I wore bell-bottoms and had paisley-print puffy sleeved shirts in grade school. I had a genuine Merriam-Webster paperback dictionary that was printed with graffiti on the cover. I remember wondering if I was going to be drafted because the Vietnam war seemingly was never going to end. Even though I didn’t attend Woodstock (too young, among other things), I do share many, many memories with Boomers. I remember going to watch the Moon walk at a neighbor’s house.

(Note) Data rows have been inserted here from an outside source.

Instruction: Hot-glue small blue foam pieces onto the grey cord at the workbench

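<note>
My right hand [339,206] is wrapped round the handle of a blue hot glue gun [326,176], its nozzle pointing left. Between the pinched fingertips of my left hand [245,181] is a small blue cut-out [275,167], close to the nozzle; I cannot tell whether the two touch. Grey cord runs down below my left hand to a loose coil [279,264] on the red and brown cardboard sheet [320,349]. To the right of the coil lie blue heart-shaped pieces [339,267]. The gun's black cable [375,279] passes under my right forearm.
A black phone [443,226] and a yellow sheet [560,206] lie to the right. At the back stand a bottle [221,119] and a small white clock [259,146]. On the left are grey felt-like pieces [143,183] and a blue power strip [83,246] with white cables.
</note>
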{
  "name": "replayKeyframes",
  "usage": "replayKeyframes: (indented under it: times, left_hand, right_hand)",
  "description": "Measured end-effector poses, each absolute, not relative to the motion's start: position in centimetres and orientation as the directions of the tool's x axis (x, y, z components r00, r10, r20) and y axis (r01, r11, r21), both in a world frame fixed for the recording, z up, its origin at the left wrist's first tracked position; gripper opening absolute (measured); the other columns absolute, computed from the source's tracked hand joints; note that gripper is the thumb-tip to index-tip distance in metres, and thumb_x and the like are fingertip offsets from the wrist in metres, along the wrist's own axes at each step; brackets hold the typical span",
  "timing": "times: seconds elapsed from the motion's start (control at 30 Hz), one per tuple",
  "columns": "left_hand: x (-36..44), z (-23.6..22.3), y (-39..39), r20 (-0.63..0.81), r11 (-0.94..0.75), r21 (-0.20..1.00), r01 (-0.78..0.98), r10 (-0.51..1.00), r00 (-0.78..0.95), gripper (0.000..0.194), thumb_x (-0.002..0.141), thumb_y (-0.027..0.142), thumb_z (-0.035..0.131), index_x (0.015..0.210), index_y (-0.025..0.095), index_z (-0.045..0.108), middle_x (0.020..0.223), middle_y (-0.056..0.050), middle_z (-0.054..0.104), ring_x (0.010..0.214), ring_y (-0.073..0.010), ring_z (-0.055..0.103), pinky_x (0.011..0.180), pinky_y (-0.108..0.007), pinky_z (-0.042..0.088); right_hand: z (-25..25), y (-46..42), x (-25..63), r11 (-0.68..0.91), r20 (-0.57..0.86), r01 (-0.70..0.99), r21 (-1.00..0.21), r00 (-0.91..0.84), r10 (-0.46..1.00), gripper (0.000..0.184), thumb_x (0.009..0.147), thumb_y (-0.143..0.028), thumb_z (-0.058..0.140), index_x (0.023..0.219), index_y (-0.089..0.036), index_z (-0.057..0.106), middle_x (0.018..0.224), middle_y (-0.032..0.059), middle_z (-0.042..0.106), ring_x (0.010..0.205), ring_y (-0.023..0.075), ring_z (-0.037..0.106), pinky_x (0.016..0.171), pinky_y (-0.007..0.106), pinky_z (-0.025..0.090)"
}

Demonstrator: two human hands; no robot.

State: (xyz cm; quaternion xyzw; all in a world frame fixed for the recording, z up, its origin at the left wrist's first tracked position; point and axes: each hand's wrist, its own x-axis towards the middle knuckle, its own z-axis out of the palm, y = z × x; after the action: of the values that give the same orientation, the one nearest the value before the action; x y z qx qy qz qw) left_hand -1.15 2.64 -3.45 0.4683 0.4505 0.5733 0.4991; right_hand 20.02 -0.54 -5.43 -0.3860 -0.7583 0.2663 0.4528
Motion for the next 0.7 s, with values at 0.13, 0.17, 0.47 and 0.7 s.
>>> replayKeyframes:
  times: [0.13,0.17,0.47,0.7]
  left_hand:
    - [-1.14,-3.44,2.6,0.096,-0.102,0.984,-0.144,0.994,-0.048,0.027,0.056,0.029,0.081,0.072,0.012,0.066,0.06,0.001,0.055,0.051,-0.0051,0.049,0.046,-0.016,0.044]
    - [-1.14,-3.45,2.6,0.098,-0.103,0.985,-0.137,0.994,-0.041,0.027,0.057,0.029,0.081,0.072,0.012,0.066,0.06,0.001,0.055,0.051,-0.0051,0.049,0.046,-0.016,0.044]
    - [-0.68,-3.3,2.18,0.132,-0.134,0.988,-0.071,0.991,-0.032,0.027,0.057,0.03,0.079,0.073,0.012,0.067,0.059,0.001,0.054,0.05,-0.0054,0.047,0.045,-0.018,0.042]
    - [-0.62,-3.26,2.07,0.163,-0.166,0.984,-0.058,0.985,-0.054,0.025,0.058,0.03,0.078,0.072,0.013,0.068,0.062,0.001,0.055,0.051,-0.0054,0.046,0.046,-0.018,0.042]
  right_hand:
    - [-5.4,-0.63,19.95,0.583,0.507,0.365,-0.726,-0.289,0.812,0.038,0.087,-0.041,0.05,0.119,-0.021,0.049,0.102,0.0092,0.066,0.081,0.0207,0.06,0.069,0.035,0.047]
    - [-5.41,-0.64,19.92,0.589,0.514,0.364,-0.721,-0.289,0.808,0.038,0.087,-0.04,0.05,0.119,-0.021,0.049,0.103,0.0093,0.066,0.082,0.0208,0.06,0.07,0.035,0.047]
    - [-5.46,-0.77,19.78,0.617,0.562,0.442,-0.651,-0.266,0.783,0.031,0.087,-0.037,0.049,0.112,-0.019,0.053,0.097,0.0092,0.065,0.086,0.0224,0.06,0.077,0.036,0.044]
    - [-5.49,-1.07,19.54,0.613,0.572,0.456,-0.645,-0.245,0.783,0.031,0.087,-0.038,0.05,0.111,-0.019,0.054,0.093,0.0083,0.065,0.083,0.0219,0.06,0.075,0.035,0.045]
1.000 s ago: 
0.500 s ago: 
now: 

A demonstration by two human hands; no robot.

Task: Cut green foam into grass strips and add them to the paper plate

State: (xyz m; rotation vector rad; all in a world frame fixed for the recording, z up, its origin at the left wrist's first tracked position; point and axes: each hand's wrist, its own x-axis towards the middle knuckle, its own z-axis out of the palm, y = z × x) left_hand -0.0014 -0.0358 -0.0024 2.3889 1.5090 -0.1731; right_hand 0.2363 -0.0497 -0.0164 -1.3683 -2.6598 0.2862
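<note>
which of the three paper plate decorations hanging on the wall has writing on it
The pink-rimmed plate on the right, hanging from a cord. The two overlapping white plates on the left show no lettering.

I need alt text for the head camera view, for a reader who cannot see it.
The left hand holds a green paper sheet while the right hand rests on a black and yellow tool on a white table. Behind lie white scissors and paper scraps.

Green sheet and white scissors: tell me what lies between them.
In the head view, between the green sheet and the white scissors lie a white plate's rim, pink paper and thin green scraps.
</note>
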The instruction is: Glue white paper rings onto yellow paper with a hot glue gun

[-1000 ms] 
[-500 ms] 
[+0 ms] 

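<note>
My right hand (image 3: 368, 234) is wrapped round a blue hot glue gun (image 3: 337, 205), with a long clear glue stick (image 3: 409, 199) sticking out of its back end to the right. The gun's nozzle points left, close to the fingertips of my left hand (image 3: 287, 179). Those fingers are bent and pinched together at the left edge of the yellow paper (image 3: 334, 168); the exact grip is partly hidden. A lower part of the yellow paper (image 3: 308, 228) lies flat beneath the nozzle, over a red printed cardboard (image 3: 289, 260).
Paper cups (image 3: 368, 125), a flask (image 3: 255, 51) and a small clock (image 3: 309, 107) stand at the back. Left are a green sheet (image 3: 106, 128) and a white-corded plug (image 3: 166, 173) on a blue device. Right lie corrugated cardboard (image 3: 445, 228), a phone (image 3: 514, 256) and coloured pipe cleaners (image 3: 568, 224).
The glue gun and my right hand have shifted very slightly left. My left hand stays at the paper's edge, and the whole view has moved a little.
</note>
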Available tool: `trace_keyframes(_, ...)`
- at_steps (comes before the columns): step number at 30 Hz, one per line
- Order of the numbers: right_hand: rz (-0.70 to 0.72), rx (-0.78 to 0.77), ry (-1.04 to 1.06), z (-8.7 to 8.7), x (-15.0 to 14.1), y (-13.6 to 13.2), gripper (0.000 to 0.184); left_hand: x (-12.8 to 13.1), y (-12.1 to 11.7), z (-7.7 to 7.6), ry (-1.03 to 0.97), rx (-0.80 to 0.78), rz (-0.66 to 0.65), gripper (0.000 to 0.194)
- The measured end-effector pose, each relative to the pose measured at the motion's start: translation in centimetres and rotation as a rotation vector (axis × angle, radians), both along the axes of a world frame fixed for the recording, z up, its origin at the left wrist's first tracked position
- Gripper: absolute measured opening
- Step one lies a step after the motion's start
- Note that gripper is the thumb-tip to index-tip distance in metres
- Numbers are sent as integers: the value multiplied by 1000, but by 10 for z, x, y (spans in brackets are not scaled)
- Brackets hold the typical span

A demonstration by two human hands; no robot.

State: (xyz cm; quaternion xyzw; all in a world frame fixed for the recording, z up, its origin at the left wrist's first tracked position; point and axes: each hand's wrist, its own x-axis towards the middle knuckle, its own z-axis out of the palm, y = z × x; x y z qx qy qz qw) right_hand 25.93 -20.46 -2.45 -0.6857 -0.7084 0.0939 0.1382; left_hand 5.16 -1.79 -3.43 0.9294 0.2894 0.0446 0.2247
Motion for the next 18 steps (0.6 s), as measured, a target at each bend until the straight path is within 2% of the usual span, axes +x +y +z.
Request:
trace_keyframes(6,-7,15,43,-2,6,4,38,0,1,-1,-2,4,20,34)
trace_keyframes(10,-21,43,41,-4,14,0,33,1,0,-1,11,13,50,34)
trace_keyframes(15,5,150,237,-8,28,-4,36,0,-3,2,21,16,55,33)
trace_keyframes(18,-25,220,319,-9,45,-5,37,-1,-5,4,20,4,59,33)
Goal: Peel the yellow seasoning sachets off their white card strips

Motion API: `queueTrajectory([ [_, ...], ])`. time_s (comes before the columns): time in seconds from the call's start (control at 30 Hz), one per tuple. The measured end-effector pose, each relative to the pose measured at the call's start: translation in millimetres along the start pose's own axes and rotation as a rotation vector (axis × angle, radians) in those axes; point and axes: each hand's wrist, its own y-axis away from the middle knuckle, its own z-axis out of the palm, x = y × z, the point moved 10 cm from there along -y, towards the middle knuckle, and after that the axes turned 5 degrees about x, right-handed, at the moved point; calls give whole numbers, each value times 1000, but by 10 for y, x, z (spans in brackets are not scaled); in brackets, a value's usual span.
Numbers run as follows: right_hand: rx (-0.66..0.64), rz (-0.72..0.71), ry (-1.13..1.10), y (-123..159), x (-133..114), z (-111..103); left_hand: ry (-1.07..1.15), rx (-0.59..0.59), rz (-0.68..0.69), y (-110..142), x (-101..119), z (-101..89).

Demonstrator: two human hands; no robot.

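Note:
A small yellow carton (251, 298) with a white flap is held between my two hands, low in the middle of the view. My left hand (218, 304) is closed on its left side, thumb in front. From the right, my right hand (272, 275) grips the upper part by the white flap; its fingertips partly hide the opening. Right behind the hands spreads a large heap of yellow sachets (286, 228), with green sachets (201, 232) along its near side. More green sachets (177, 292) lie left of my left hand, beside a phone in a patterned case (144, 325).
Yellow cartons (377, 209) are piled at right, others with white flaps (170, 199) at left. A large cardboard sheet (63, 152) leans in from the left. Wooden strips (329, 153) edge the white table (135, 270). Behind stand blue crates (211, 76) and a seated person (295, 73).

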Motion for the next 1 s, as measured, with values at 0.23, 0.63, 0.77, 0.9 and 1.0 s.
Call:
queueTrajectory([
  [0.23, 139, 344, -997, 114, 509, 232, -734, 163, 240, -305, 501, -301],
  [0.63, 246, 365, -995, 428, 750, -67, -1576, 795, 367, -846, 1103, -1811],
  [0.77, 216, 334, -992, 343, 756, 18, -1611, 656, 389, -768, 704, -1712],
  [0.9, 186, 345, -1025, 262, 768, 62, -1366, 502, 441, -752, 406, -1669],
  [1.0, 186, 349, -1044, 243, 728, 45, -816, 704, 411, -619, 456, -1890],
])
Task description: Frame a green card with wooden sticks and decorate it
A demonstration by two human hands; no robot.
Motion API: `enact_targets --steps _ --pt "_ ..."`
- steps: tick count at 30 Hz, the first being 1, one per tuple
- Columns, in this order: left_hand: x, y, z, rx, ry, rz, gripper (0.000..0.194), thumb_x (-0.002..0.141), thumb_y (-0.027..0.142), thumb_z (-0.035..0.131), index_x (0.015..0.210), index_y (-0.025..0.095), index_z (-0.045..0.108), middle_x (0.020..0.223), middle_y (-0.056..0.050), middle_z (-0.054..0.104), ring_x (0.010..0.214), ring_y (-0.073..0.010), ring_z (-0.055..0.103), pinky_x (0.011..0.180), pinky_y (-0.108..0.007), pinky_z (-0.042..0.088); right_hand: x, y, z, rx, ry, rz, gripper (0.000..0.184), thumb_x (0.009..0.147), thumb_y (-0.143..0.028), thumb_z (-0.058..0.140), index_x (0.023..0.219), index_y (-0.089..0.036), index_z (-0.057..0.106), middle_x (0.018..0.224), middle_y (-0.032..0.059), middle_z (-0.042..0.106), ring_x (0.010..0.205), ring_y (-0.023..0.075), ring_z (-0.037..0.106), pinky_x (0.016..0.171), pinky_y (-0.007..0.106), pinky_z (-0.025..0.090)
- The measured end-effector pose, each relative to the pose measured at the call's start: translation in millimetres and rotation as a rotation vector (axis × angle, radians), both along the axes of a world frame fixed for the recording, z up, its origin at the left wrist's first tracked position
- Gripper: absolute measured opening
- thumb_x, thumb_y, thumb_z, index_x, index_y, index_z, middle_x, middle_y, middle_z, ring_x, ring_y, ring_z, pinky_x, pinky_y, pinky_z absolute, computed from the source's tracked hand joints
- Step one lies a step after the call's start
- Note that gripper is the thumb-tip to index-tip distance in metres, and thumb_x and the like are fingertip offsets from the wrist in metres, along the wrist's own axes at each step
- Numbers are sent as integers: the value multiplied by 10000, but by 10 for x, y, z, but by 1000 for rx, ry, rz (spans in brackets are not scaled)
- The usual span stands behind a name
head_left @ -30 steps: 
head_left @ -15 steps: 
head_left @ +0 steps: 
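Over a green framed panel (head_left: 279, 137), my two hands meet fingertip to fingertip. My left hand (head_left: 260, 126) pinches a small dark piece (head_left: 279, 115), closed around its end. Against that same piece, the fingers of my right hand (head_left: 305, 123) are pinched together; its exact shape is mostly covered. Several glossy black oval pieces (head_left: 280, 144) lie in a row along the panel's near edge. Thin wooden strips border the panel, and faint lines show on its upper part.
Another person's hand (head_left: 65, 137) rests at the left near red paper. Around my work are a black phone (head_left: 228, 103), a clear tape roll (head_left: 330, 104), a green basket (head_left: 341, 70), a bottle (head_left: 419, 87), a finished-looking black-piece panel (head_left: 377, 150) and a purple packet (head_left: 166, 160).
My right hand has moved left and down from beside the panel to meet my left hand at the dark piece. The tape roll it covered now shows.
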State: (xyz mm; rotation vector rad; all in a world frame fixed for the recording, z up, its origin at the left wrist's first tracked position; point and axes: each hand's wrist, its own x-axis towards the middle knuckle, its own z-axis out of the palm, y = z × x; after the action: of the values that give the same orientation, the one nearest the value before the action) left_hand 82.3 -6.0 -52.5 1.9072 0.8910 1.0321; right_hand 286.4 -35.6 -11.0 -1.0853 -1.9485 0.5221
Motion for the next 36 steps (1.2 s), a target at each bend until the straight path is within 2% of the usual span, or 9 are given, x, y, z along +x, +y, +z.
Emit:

But it’s not mathematics, of course. People will have different views, of course, but the 20 year bracket seems to me to make the most sense when talking about generations.
FWIW. :-)
Cheers,
Scott.
I'mNotSureWhoIWantToBeYet
@I’mNotSureWhoIWantToBeYet:
Grr…
Cheers,
Scott.
tones
@Betty Cracker: isn’t that the line from Manchurian Candidate?
Anne Laurie
@I’mNotSureWhoIWantToBeYet: Too late to be seen, but I say there’s a real break between the two halfs of the Baby Boomers, just because of the size of that cohort. Those of us on the back end of that pig-in-the-python grew up being told “You should’ve been here a few years ago” — before the schools were overcrowded past capacity, the environment eroded, the goodwill of the adults exhausted. We were too young for Woodstock, much less the Summer of Love, but we got to attend Altamont. Of course, we also avoided being sent to Vietnam, which was another sharp differentation; by the time a boy born in 1955 or later was old enough for a draft card, public sentiment had pretty well turned against the war & protesting it was a lot less socially risky.